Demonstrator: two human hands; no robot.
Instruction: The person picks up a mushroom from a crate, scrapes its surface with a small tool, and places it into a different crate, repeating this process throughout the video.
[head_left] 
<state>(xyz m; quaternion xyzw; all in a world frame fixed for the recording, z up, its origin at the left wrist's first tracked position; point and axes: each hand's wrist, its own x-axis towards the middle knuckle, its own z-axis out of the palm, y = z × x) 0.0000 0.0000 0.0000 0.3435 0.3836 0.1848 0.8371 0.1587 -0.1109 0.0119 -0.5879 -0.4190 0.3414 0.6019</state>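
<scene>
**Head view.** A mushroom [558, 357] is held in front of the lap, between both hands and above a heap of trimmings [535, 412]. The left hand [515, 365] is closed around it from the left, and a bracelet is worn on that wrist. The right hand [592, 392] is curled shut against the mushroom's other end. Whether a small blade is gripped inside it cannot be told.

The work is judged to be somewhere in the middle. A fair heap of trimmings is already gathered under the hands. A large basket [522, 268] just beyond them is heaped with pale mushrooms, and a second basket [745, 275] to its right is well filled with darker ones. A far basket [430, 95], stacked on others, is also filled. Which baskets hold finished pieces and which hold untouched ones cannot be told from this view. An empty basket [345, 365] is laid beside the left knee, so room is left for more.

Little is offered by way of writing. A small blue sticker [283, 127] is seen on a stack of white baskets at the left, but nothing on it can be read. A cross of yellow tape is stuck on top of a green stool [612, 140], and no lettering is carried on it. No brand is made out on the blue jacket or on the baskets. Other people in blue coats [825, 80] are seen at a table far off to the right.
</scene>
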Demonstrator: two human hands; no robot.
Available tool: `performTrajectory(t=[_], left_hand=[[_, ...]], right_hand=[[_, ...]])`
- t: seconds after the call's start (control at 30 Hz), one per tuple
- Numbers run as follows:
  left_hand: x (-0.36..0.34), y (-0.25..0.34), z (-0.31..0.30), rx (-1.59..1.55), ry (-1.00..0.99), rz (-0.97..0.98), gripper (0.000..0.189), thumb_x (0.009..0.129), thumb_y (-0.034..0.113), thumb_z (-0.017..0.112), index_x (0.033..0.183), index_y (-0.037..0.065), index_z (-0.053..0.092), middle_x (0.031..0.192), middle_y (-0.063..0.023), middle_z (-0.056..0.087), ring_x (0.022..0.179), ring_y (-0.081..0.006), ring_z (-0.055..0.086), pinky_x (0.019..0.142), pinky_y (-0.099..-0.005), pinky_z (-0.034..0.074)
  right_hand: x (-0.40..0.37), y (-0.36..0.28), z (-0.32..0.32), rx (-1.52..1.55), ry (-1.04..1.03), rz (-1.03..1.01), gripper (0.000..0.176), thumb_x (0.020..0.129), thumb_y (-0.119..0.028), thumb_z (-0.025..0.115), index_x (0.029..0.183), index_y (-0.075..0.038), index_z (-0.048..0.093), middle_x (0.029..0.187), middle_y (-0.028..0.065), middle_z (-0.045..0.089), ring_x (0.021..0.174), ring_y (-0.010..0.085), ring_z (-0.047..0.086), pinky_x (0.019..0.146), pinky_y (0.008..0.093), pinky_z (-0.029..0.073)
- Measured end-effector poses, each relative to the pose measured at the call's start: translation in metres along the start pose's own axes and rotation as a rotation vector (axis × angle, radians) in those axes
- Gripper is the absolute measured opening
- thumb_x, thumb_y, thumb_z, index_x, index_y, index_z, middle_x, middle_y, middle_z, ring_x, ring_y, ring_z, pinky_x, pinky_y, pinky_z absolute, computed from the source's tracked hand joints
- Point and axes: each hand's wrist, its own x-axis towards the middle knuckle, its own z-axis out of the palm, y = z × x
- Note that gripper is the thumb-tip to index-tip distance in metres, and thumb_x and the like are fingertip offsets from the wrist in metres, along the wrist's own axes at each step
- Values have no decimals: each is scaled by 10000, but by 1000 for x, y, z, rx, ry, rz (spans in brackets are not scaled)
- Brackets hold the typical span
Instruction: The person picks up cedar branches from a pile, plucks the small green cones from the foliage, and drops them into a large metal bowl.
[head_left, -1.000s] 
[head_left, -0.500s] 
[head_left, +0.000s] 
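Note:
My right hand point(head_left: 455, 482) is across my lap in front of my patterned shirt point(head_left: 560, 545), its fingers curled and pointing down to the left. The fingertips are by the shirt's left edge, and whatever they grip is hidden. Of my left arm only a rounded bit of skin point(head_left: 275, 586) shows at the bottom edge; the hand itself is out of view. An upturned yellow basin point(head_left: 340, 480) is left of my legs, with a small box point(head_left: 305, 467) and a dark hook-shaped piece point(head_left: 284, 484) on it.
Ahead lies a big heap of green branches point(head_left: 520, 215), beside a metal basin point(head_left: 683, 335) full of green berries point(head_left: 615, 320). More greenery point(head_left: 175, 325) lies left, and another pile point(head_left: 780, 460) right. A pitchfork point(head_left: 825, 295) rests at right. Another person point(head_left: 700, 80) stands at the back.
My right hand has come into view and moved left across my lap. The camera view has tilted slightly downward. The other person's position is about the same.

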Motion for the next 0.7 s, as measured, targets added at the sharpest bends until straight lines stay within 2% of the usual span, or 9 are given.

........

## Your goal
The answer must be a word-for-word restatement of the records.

## Solved problem
Demonstrator: two human hands; no robot.
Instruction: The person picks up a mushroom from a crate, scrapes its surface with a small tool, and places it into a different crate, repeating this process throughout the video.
[head_left] 
<state>(xyz m; quaternion xyzw; all in a world frame fixed for the recording, z up, its origin at the left wrist's first tracked position; point and axes: each hand's wrist, its own x-axis towards the middle knuckle, its own z-axis out of the palm, y = z × x) 0.0000 0.0000 0.0000 0.3435 0.3836 0.1848 0.8371 0.1587 -0.1109 0.0119 -0.5879 -0.4190 0.3414 0.6019</state>
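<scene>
**Head view.** A mushroom [558, 357] is held in front of the lap, between both hands and above a heap of trimmings [535, 412]. The left hand [515, 365] is closed around it from the left, and a bracelet is worn on that wrist. The right hand [592, 392] is curled shut against the mushroom's other end. Whether a small blade is gripped inside it cannot be told.

The work is judged to be somewhere in the middle. A fair heap of trimmings is already gathered under the hands. A large basket [522, 268] just beyond them is heaped with pale mushrooms, and a second basket [745, 275] to its right is well filled with darker ones. A far basket [430, 95], stacked on others, is also filled. Which baskets hold finished pieces and which hold untouched ones cannot be told from this view. An empty basket [345, 365] is laid beside the left knee, so room is left for more.

Little is offered by way of writing. A small blue sticker [283, 127] is seen on a stack of white baskets at the left, but nothing on it can be read. A cross of yellow tape is stuck on top of a green stool [612, 140], and no lettering is carried on it. No brand is made out on the blue jacket or on the baskets. Other people in blue coats [825, 80] are seen at a table far off to the right.
</scene>
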Demonstrator: two human hands; no robot.
Available tool: `performTrajectory(t=[_], left_hand=[[_, ...]], right_hand=[[_, ...]])`
- t: seconds after the call's start (control at 30 Hz), one per tuple
- Numbers run as follows:
  left_hand: x (-0.36..0.34), y (-0.25..0.34), z (-0.31..0.30), rx (-1.59..1.55), ry (-1.00..0.99), rz (-0.97..0.98), gripper (0.000..0.189), thumb_x (0.009..0.129), thumb_y (-0.034..0.113), thumb_z (-0.017..0.112), index_x (0.033..0.183), index_y (-0.037..0.065), index_z (-0.053..0.092), middle_x (0.031..0.192), middle_y (-0.063..0.023), middle_z (-0.056..0.087), ring_x (0.022..0.179), ring_y (-0.081..0.006), ring_z (-0.055..0.086), pinky_x (0.019..0.142), pinky_y (-0.099..-0.005), pinky_z (-0.034..0.074)
  right_hand: x (-0.40..0.37), y (-0.36..0.28), z (-0.32..0.32), rx (-1.52..1.55), ry (-1.04..1.03), rz (-1.03..1.01), gripper (0.000..0.176), thumb_x (0.020..0.129), thumb_y (-0.119..0.028), thumb_z (-0.025..0.115), index_x (0.029..0.183), index_y (-0.075..0.038), index_z (-0.048..0.093), middle_x (0.029..0.187), middle_y (-0.028..0.065), middle_z (-0.045..0.089), ring_x (0.021..0.174), ring_y (-0.010..0.085), ring_z (-0.047..0.086), pinky_x (0.019..0.146), pinky_y (0.008..0.093), pinky_z (-0.029..0.073)
- Measured end-effector poses, each relative to the pose measured at the call's start: translation in metres along the start pose's own axes and rotation as a rotation vector (axis × angle, radians) in those axes
- Gripper is the absolute measured opening
- thumb_x, thumb_y, thumb_z, index_x, index_y, index_z, middle_x, middle_y, middle_z, ring_x, ring_y, ring_z, pinky_x, pinky_y, pinky_z absolute, computed from the source's tracked hand joints
- Point and axes: each hand's wrist, its own x-axis towards the middle knuckle, its own z-axis out of the palm, y = z × x
- Note that gripper is the thumb-tip to index-tip distance in metres, and thumb_x and the like are fingertip offsets from the wrist in metres, along the wrist's own axes at each step
- Values have no decimals: each is scaled by 10000, but by 1000 for x, y, z, rx, ry, rz (spans in brackets are not scaled)
- Brackets hold the typical span
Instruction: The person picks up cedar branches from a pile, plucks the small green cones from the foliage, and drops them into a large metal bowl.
[head_left, -1.000s] 
[head_left, -0.500s] 
[head_left, +0.000s] 
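Note:
My right hand point(head_left: 455, 482) is across my lap in front of my patterned shirt point(head_left: 560, 545), its fingers curled and pointing down to the left. The fingertips are by the shirt's left edge, and whatever they grip is hidden. Of my left arm only a rounded bit of skin point(head_left: 275, 586) shows at the bottom edge; the hand itself is out of view. An upturned yellow basin point(head_left: 340, 480) is left of my legs, with a small box point(head_left: 305, 467) and a dark hook-shaped piece point(head_left: 284, 484) on it.
Ahead lies a big heap of green branches point(head_left: 520, 215), beside a metal basin point(head_left: 683, 335) full of green berries point(head_left: 615, 320). More greenery point(head_left: 175, 325) lies left, and another pile point(head_left: 780, 460) right. A pitchfork point(head_left: 825, 295) rests at right. Another person point(head_left: 700, 80) stands at the back.
My right hand has come into view and moved left across my lap. The camera view has tilted slightly downward. The other person's position is about the same.
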
Motion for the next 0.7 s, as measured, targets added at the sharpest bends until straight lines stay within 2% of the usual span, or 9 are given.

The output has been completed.